== RECORDS FOR THE EXERCISE ==
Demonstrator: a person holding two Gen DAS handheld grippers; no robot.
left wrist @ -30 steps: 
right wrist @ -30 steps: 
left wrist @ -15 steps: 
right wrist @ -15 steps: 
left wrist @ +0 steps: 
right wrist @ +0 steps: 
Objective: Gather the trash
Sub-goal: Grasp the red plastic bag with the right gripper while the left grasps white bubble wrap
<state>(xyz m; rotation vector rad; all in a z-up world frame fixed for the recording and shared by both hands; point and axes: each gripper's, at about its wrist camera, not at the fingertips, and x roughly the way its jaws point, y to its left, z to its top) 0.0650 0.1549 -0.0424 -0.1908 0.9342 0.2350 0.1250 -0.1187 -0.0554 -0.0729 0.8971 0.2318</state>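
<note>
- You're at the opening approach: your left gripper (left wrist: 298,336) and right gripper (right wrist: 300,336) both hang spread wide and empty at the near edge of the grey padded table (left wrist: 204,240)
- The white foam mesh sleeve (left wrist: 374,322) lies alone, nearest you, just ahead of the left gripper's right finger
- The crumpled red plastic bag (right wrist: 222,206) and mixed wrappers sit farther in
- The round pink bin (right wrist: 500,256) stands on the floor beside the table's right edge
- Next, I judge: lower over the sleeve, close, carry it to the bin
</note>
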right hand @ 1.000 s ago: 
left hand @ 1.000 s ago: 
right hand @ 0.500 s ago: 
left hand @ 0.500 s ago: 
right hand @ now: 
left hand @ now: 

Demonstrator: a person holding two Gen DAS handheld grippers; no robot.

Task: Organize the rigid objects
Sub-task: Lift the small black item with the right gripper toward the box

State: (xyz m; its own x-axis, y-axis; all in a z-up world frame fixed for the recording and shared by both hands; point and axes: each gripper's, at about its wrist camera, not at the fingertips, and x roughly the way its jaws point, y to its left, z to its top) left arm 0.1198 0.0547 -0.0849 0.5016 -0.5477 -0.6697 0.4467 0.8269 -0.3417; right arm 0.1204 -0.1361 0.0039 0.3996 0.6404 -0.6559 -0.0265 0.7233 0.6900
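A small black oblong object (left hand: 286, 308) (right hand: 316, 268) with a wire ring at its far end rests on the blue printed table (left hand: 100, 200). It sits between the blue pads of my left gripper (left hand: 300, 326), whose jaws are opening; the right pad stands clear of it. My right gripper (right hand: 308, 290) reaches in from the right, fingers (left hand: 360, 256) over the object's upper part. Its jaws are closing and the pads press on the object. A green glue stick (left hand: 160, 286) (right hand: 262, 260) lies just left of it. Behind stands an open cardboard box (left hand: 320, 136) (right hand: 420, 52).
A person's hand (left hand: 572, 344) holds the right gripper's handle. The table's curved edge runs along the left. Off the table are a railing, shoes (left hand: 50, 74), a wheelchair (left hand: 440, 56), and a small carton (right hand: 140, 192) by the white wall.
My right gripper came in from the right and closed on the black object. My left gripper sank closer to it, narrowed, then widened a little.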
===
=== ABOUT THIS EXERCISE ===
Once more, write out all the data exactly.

=== TASK RESULT ===
Demonstrator: a person holding two Gen DAS handheld grippers; no robot.
left wrist @ -30 steps: 
right wrist @ -30 steps: 
left wrist @ -15 steps: 
right wrist @ -15 steps: 
left wrist @ +0 steps: 
right wrist @ +0 steps: 
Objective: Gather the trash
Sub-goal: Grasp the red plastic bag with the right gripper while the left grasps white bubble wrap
<state>(xyz m; rotation vector rad; all in a z-up world frame fixed for the recording and shared by both hands; point and axes: each gripper's, at about its wrist camera, not at the fingertips, and x roughly the way its jaws point, y to its left, z to its top) 0.0650 0.1549 -0.0424 -0.1908 0.9342 0.2350 0.1250 -0.1187 -0.0554 -0.0729 0.8971 0.2318</state>
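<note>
- You're at the opening approach: your left gripper (left wrist: 298,336) and right gripper (right wrist: 300,336) both hang spread wide and empty at the near edge of the grey padded table (left wrist: 204,240)
- The white foam mesh sleeve (left wrist: 374,322) lies alone, nearest you, just ahead of the left gripper's right finger
- The crumpled red plastic bag (right wrist: 222,206) and mixed wrappers sit farther in
- The round pink bin (right wrist: 500,256) stands on the floor beside the table's right edge
- Next, I judge: lower over the sleeve, close, carry it to the bin
</note>
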right hand @ 1.000 s ago: 
left hand @ 1.000 s ago: 
right hand @ 0.500 s ago: 
left hand @ 0.500 s ago: 
right hand @ now: 
left hand @ now: 

Demonstrator: a person holding two Gen DAS handheld grippers; no robot.

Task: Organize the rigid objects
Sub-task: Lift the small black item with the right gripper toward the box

State: (xyz m; its own x-axis, y-axis; all in a z-up world frame fixed for the recording and shared by both hands; point and axes: each gripper's, at about its wrist camera, not at the fingertips, and x roughly the way its jaws point, y to its left, z to its top) left arm 0.1198 0.0547 -0.0849 0.5016 -0.5477 -0.6697 0.4467 0.8269 -0.3417; right arm 0.1204 -0.1361 0.0039 0.3996 0.6404 -0.6559 -0.0265 0.7233 0.6900
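A small black oblong object (left hand: 286, 308) (right hand: 316, 268) with a wire ring at its far end rests on the blue printed table (left hand: 100, 200). It sits between the blue pads of my left gripper (left hand: 300, 326), whose jaws are opening; the right pad stands clear of it. My right gripper (right hand: 308, 290) reaches in from the right, fingers (left hand: 360, 256) over the object's upper part. Its jaws are closing and the pads press on the object. A green glue stick (left hand: 160, 286) (right hand: 262, 260) lies just left of it. Behind stands an open cardboard box (left hand: 320, 136) (right hand: 420, 52).
A person's hand (left hand: 572, 344) holds the right gripper's handle. The table's curved edge runs along the left. Off the table are a railing, shoes (left hand: 50, 74), a wheelchair (left hand: 440, 56), and a small carton (right hand: 140, 192) by the white wall.
My right gripper came in from the right and closed on the black object. My left gripper sank closer to it, narrowed, then widened a little.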

The exercise has been answered in full.